Your task is to repeat the entries exactly from their first line through the line with "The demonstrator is", and to stop there.

[Collected data entries]
>>>

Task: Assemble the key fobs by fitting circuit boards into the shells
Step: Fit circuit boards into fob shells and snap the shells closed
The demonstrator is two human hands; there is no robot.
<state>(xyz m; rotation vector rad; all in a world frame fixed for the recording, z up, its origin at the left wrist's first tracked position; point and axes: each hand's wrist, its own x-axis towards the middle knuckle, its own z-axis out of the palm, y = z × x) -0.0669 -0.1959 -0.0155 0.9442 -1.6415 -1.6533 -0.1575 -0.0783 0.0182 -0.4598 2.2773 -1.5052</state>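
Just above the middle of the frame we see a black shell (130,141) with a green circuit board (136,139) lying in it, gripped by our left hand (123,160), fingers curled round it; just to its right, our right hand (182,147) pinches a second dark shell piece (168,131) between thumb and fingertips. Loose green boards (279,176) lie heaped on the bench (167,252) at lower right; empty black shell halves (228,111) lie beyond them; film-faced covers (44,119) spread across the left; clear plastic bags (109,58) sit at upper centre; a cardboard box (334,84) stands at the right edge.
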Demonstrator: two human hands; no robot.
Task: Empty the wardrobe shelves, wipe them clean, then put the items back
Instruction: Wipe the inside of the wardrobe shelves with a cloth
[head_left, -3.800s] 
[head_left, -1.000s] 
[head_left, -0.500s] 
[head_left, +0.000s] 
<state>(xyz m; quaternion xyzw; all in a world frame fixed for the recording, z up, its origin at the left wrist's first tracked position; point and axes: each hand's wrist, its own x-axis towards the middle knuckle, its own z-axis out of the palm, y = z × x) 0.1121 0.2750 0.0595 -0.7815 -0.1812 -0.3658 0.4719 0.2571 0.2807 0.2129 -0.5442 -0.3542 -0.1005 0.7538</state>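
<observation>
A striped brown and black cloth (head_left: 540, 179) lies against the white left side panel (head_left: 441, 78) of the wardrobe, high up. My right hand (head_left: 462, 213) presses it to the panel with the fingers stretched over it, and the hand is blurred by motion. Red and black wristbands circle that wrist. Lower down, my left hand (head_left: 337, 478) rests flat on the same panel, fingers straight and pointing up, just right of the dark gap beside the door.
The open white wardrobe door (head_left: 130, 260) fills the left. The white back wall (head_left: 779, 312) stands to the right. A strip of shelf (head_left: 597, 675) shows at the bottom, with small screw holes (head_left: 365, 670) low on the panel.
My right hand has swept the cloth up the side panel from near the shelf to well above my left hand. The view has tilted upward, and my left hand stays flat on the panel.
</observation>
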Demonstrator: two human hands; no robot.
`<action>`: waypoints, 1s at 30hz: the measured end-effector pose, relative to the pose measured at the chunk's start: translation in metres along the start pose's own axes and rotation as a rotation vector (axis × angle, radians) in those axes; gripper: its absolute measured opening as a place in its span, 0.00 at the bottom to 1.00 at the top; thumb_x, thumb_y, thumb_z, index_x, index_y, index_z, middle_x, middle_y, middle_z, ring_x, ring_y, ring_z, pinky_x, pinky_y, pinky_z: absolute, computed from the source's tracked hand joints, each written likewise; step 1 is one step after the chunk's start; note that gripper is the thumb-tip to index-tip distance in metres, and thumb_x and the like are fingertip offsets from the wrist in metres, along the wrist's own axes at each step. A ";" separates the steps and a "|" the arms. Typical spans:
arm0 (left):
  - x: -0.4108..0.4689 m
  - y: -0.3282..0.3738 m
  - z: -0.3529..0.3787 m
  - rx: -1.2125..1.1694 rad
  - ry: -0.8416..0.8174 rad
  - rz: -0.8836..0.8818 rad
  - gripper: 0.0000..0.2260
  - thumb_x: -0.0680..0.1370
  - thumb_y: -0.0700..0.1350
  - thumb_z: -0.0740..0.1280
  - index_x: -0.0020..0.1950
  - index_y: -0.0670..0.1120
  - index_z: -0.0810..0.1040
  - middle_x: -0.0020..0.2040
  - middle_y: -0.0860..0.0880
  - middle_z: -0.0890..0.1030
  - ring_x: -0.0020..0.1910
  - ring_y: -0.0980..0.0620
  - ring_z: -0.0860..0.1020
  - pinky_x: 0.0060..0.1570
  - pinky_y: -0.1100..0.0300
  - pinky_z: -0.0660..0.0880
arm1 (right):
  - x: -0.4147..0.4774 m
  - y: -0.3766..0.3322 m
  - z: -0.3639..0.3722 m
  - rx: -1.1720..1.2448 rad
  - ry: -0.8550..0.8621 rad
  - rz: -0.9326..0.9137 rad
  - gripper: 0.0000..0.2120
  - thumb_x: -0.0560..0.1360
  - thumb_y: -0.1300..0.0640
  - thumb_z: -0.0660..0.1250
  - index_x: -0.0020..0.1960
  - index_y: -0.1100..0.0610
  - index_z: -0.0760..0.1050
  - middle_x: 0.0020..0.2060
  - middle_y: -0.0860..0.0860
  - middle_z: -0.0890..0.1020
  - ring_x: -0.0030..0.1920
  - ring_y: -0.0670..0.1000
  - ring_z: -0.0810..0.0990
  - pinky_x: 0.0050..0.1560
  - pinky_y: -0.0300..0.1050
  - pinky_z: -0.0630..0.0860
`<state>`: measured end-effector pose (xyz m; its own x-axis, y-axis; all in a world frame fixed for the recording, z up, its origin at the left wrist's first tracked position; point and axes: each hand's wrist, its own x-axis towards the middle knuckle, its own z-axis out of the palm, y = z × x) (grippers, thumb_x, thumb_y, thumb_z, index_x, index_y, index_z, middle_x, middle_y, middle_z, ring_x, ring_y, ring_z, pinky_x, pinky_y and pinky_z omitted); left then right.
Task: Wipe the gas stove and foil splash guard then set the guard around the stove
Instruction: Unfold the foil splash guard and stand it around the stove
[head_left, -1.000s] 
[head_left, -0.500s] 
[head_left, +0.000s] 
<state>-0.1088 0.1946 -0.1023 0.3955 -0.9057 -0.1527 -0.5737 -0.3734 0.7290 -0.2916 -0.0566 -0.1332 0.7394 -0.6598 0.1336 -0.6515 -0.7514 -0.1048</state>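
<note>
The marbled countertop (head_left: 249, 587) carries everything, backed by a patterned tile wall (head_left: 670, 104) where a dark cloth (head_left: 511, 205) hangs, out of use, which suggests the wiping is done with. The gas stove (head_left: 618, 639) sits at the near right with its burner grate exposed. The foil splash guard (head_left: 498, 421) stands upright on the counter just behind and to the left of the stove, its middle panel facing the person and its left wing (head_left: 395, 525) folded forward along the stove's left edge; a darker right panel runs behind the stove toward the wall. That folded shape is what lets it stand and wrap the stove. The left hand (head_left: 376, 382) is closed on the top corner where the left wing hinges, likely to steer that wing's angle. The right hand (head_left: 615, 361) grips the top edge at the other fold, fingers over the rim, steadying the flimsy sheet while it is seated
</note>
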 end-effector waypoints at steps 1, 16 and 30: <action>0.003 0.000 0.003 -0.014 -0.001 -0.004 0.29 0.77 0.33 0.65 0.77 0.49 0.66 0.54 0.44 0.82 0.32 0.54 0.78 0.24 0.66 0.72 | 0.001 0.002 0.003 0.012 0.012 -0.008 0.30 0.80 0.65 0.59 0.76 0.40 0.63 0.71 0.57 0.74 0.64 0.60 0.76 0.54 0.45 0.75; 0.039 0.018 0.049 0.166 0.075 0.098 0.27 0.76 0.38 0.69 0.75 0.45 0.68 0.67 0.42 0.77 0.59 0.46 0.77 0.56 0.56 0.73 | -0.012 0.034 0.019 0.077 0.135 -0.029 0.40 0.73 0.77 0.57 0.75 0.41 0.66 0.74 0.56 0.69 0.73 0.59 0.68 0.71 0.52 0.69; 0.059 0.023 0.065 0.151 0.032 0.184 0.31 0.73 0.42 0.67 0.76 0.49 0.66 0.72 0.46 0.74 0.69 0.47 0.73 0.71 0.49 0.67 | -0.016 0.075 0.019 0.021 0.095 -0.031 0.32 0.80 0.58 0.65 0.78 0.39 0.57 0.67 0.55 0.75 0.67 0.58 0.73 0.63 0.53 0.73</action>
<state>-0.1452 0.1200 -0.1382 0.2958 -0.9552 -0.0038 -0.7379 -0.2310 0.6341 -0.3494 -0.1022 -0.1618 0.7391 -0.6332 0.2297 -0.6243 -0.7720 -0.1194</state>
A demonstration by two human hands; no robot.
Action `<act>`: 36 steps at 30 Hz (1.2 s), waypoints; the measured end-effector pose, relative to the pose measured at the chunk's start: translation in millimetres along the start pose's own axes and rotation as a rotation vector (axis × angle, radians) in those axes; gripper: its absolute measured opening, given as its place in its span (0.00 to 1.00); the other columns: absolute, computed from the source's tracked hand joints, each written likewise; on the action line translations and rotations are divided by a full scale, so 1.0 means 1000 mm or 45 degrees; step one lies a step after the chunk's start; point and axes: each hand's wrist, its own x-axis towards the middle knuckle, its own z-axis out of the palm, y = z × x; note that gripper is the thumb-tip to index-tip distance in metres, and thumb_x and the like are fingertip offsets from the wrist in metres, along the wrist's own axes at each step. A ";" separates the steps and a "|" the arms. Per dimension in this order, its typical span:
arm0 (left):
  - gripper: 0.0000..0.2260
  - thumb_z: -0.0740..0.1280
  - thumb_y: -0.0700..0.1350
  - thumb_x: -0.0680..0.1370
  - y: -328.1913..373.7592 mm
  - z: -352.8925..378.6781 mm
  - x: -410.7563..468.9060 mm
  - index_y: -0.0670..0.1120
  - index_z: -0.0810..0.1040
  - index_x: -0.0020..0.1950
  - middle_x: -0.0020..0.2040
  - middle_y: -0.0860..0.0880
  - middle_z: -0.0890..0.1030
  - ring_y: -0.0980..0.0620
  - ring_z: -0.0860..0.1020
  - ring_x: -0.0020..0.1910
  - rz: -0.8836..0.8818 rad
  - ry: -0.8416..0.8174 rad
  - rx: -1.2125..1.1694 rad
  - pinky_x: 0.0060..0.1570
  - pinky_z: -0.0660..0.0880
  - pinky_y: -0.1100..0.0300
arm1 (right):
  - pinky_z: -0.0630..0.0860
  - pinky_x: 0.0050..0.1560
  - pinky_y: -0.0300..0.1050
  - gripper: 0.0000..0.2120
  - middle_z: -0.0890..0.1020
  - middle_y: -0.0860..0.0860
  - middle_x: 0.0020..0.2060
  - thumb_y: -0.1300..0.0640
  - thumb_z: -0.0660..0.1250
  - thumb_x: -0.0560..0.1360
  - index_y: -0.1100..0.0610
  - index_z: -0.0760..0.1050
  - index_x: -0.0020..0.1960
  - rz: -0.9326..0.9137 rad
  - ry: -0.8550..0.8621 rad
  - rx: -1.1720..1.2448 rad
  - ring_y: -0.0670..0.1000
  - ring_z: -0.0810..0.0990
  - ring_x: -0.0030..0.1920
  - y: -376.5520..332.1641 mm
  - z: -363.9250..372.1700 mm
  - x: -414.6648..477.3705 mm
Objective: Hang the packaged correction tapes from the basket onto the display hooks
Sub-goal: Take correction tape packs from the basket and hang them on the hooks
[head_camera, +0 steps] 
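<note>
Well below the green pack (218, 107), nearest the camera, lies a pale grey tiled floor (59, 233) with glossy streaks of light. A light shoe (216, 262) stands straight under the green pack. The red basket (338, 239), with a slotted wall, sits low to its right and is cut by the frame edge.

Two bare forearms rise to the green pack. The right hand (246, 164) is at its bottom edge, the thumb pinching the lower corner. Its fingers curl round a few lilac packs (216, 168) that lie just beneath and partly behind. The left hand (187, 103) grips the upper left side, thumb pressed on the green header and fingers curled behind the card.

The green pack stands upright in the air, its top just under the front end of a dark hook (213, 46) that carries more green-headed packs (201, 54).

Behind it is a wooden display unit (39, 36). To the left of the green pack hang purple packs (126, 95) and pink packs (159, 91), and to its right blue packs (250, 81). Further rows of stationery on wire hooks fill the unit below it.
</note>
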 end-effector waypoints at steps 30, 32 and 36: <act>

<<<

§ **RESULT OF THIS EXERCISE**
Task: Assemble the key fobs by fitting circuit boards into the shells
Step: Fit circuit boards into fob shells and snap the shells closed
The demonstrator is two human hands; there is no robot.

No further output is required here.